Le legal design : un tournant pour les juristes
Le legal design est un phénomène mondial en plein essor qui se développe en France à travers des ateliers, expositions, conférences, organisés par de nombreux acteurs du monde du droit.C’est dans ce contexte que s’est tenue le 9 septembre dernier la deuxième édition du Legal Design Exhibition, lancée par Marie Potel-Saville, fondatrice de Amurabi, première agence française de conseil aux entreprises dédiée au legal design à s’être installée en France. Une exposition qui traduit la volonté de l’organisatrice de promouvoir ce concept encore nouveau, tout en rappelant la place devenue centrale de l’utilisateur, expression utilisée pour parler des destinataires de ce service dans le jargon technique.
Combler le fossé
Présenté comme une solution innovante face à la rigidité du droit, le legal design s’inscrit dans une démarche de transformation digitale du droit. Les juristes collaborent désormais avec des designers afin de présenter la matière juridique sous forme visuelle, plus accessible et intelligible que des textes. Une révolution dans la manière dont les juristes et avocats présentent et offrent leurs services. « En droit, le professionnel a une posture d’autorité, souligne Karl Pineau, cofondateur du collectif des Designers Éthiques. Avec le design, c’est le contraire : il faut s’effacer et laisser la place aux utilisateurs. »

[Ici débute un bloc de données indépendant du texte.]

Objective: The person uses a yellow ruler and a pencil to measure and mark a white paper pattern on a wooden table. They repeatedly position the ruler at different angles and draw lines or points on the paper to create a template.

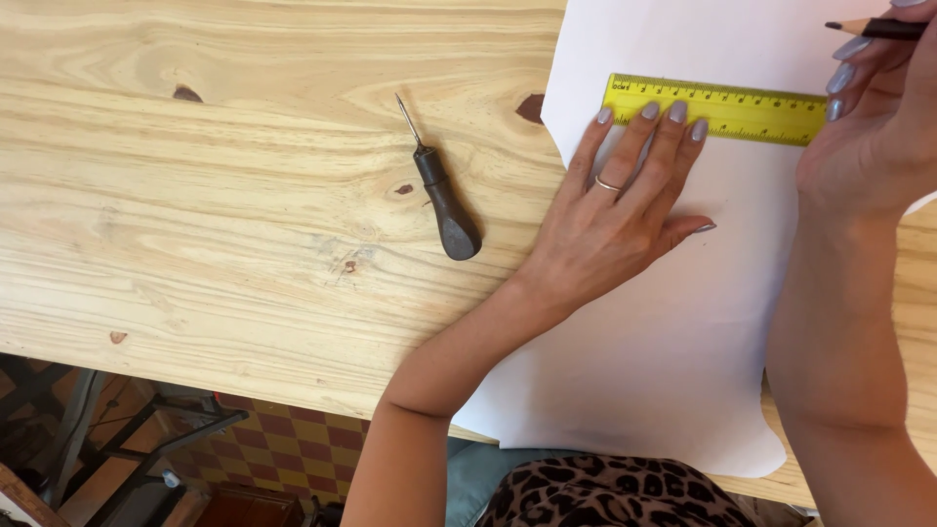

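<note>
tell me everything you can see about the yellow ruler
The yellow ruler is a flat strip, plastic by the look of it, with fine dark markings along its upper edge. It lies flat on the white sheet, running left to right and dipping slightly to the right. The left hand presses its fingertips on the left half; the right hand, holding a pencil, covers its right end.

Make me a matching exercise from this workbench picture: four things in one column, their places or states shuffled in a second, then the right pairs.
1. ruler
2. awl
3. pencil
4. white sheet

A. lies untouched on bare wood
B. held in the right hand
C. pressed down by the left hand
D. overhangs the table's near edge

Pairs: 1-C, 2-A, 3-B, 4-D
</note>
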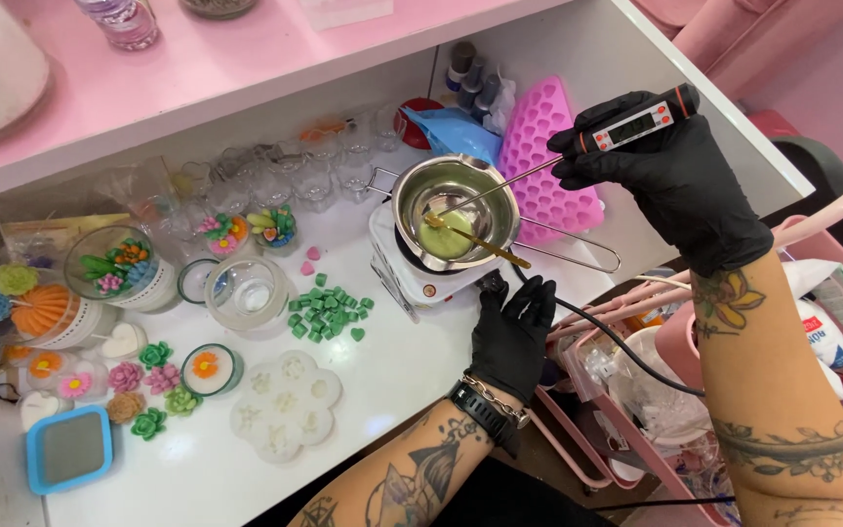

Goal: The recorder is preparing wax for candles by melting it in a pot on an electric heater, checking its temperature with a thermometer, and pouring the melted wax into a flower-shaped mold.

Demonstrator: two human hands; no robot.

Une posture observée également par l’avocate Sophie Lapisardi : « Ce qui change, c’est la prise en compte des besoins du client dans une vision horizontale de la relation client-avocat. » La spécialiste du droit public a entièrement intégré le legal design dans sa pratique. Autre avantage de cette méthode : la mise en image permet de combler le fossé avec les non-initiés au droit qui bénéficient ainsi d’une simplification de la règle juridique.
Empathie et créativité
Le legal design est souvent résumé de façon réductrice à la présentation d’images ou d’objets sous une forme esthétique. C’est l’idée que propagent les détracteurs de ce nouvel outil : l’expertise du juriste serait ainsi occultée voire niée. C’est un tort. En réalité, cette manière de penser et concevoir le droit impose un travail rigoureux et complet qui nécessite des compétences pluridisciplinaires au-delà de l’effet visuel. « Le legal design, ce n'est pas seulement des schémas ou des pictogrammes, souligne Sophie Lapisardi. C’est un état d'esprit et une méthode qui va au-delà de l'esthétique ou de la simplification. Le travail juridique est complet. » Le spécialiste du droit rajoute à son expertise deux éléments essentiels du « design thinking », cette gymnastique intellectuelle visant à se mettre à la place de son interlocuteur afin de comprendre ses besoins : l’empathie et la créativité. L’expertise ne suffit plus. Le juriste doit être capable de cerner les attentes de l’utilisateur et d’y répondre avec clarté, concision et efficacité. Il développe ce que l’avocate en droit public nomme les « soft skill : des compétences comportementales, transversales et humaines qui nous permettent d’évoluer et de nous adapter dans un contexte en constante évolution. C’est l’art de nouer et développer des relations positives, constructives et fructueuses avec d’autres personnes », le plus souvent non-juristes.
« Avec le legal design, le directeur juridique présente une maquette à ses opérationnels ou à sa direction compréhensible par tous », résume Sophie Lapisardi. Reste que si le legal design peut s’appliquer à n’importe quel document ou procédure juridique, n’importe quel juriste n’est pas fait pour le legal design.